» **Assignment**: The line with "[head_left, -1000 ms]" marks the start; write out that line and all following lines through the end of the listing, exactly.

» **Data**:
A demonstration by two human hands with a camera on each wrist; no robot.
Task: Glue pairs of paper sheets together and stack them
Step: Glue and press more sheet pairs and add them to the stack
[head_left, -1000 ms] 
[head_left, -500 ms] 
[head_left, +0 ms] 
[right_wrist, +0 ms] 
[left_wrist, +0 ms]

» **Response to the exercise**:
[head_left, -1000 ms] 
[head_left, -500 ms] 
[head_left, +0 ms] 
[right_wrist, +0 ms] 
[left_wrist, +0 ms]

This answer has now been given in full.